Gestion anarchique des réserves administratives

Les maires et nos élus communaux doivent changer de fusil d’épaules pour aider au développement de leur localité
Si jusque là, les maires avaient la latitude de faire ce qu’ils veulent des opérations de recasement et de lotissements de même que les réserves administratives, ils sont désormais dos au mur. Dans un élan de transparence, le ministre de la décentralisation à travers l’arrêté 002/MDGLAAT/DC/SG/CNAD/CA du 16 janvier 2013 a mis sur pied une commission nationale chargée de répertorier et de contrôler les réserves administratives et parcelles disponibles dans certaines communes du Bénin. Cette démarche qui fait suite à plusieurs plaintes et au constat amer de la mauvaise gestion des réserves administratives, vise essentiellement à sonner le glas du gaspillage des réserves organisé par certains maires de notre pays le Bénin.
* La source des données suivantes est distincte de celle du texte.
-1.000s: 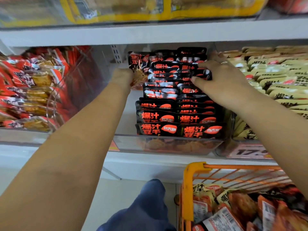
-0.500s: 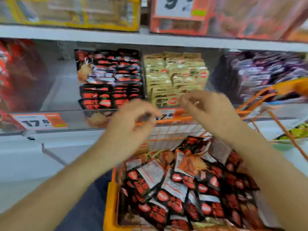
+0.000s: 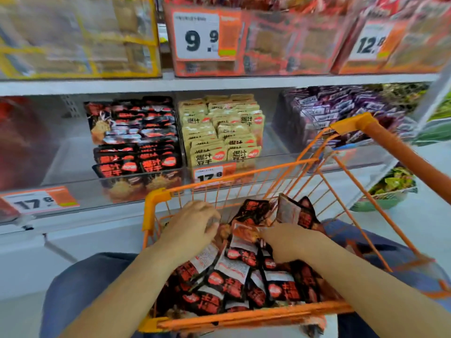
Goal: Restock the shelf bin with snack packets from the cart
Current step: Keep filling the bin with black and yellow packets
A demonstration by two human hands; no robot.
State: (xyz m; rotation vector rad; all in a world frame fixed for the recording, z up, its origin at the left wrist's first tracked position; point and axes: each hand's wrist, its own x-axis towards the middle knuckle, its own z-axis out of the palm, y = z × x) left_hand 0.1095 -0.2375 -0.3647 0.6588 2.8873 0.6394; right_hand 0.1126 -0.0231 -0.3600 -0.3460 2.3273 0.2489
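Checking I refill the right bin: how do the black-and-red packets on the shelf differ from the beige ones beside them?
The black-and-red packets are dark with red lettering; the beige packets are pale tan with dark lettering. The black-and-red packets stand left, the beige packets right. Both stand in rows and carry a red oval logo.

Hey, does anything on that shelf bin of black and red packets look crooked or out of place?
Yes. In the black snack bin, the front rows stand neatly, but the rear packets at upper left sit tilted and jumbled, one turned face out.
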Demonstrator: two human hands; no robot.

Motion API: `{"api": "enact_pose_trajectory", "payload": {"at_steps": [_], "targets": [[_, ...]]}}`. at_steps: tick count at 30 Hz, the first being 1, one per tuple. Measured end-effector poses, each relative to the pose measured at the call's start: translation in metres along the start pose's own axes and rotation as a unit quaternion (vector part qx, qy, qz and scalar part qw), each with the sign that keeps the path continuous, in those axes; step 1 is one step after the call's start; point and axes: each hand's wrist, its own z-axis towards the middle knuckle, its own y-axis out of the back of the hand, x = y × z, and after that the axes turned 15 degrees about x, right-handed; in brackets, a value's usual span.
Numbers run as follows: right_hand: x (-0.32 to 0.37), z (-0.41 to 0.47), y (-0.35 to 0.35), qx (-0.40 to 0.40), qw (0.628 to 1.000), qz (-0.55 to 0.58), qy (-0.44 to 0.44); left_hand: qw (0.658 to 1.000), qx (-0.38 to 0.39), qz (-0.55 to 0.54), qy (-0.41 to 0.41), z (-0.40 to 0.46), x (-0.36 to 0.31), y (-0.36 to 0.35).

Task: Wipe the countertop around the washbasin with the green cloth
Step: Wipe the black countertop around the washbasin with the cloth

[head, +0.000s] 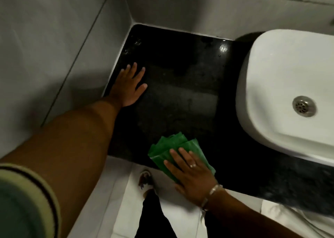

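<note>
Washbasin (282, 85) cropped at right edge

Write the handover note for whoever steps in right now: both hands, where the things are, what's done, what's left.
Left hand: flat and open on the black countertop, near the left wall, bracing.
Right hand: palm pressed flat on the folded green cloth at the counter's front edge.
Washbasin: white, sitting on the counter to the right.
Done: cannot tell; the middle looks streaked.
Left: droplets show near the back wall; the strip in front of the basin is not reached yet.
</note>
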Motion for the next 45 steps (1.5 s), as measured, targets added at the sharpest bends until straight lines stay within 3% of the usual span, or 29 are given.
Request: {"api": "enact_pose_trajectory", "payload": {"at_steps": [4,7,9,14,18,22,26,34,36,38,40,42,45], "targets": [[-0.034,-0.005,0.010,-0.015,0.994,0.025,-0.107,0.999,-0.021,-0.042,-0.025,0.001,0.009,-0.008],[-0.026,0.033,0.034,-0.040,0.952,0.084,-0.292,0.998,-0.028,-0.048,-0.026,0.001,0.008,-0.008],[0.006,0.065,0.045,-0.058,0.924,0.125,-0.357,0.998,-0.028,-0.046,-0.027,0.003,0.003,-0.007],[0.108,0.104,0.038,-0.045,0.979,0.087,-0.181,0.998,-0.032,-0.046,-0.024,0.000,0.003,-0.006],[0.072,0.074,0.028,-0.041,0.993,0.042,-0.099,0.998,-0.027,-0.047,-0.020,-0.001,0.004,-0.005],[0.001,0.069,0.042,-0.043,0.977,0.053,-0.200,0.998,-0.030,-0.049,-0.016,0.002,0.002,-0.003],[-0.032,0.147,0.089,-0.059,0.952,0.100,-0.281,0.998,-0.042,-0.053,-0.014,0.003,0.003,-0.003],[-0.086,0.289,0.187,-0.056,0.945,0.181,-0.267,0.996,-0.067,-0.053,-0.011,0.003,0.005,-0.010],[-0.097,0.292,0.202,-0.053,0.947,0.232,-0.214,0.996,-0.069,-0.051,-0.010,0.003,0.005,-0.011],[-0.111,0.274,0.200,-0.107,0.941,0.257,-0.190,0.996,-0.072,-0.055,-0.011,0.004,0.004,-0.013],[-0.128,0.247,0.186,-0.151,0.926,0.229,-0.260,0.995,-0.071,-0.069,-0.009,0.004,0.004,-0.012],[-0.140,0.227,0.174,-0.134,0.898,0.238,-0.345,0.995,-0.071,-0.072,-0.014,0.004,0.002,-0.011],[-0.144,0.227,0.166,-0.100,0.895,0.228,-0.369,0.989,-0.080,-0.123,-0.015,0.002,0.001,-0.008]]}}
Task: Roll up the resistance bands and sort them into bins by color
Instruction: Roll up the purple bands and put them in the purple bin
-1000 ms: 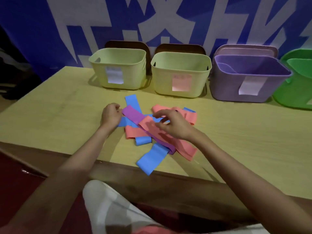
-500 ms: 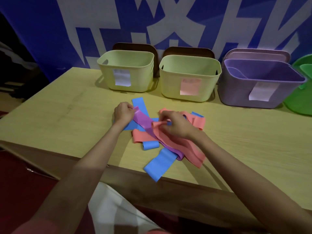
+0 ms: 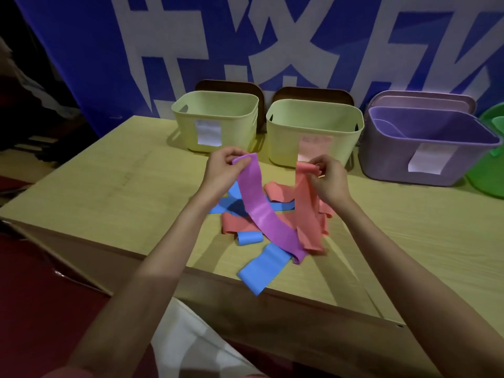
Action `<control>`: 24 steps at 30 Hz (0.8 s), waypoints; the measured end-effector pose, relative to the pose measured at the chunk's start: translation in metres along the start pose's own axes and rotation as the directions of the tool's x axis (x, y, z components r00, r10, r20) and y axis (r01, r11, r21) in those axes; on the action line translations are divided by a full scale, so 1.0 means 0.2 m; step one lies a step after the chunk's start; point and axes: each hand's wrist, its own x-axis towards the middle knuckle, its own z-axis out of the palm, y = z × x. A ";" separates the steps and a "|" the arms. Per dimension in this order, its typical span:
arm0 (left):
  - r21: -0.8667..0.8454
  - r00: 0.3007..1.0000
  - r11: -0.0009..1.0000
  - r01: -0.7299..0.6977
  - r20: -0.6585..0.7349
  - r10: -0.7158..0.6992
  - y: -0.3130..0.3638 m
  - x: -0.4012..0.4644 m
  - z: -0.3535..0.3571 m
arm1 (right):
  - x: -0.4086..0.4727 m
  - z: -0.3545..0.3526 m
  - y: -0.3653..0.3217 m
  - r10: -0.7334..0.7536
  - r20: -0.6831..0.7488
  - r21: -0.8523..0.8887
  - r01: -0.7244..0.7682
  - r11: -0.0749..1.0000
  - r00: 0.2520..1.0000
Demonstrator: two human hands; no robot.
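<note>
My left hand (image 3: 223,170) pinches the top end of a purple band (image 3: 259,211), lifted so the band slopes down to the table's front. My right hand (image 3: 327,178) pinches the top end of a salmon-pink band (image 3: 306,214), which hangs down to the pile. Under them lies a heap of blue bands (image 3: 261,268) and more pink bands (image 3: 237,222). Behind stand two pale yellow bins, one on the left (image 3: 218,118) with a white label and one in the middle (image 3: 313,126) with a pink label, plus a purple bin (image 3: 425,148).
A green bin (image 3: 491,170) is cut off at the right edge. The wooden table (image 3: 122,192) has bare surface left and right of the pile. A blue banner with white shapes hangs behind the bins. A white cloth lies on my lap below the table edge.
Both hands have risen from the pile, the left lifting the purple band's end and the right lifting the pink band's end, and they have moved apart.
</note>
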 end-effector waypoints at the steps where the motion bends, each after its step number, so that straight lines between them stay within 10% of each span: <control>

Sur le terrain, les populations ont accueilli favorablement cet arrêté ministériel car, elles s’estiment heureuses de pourvoir désormais compter sur la détermination du gouvernement à faire des réserves administratives, ce pourquoi elles sont destinées. Et une complicité à nulle autre pareille naîtra d’ici à là entre les populations et le gouvernement dans la mesure où, elles veulent désormais disposer des terres pour abriter les infrastructures socio-communautaires que le gouvernement veut installer dans toutes les communes du Bénin. Ainsi, il sera procédé sous peu à l’état des lieux des réserves administratives et des opérations de recasement. Tout ceci dans la seule optique de rendre à la communauté ce qui lui appartient pour qu’elle puisse en faire un espace d’utilité commune. Avec la détermination des populations, le gouvernement à travers le ministère de la décentralisation n’entend plus lâcher d’une semelle, les maires qui ont pris la vilaine habitude de procéder à un recasement qui n’en vaut pas la peine et de vendre anarchiquement les réserves administratives. Il est donc temps pour eux de revoir leur copie et de laisser aux populations ce qui leur est réservé comme espace pour la réalisation d’infrastructures au profit de la communauté. En tout cas, ils n’auront plus le choix puisque le gouvernement est décidé à sonner le glas de cette mauvaise habitude prise par certains maires de vendanger les réserves publiques, et les populations avec elles.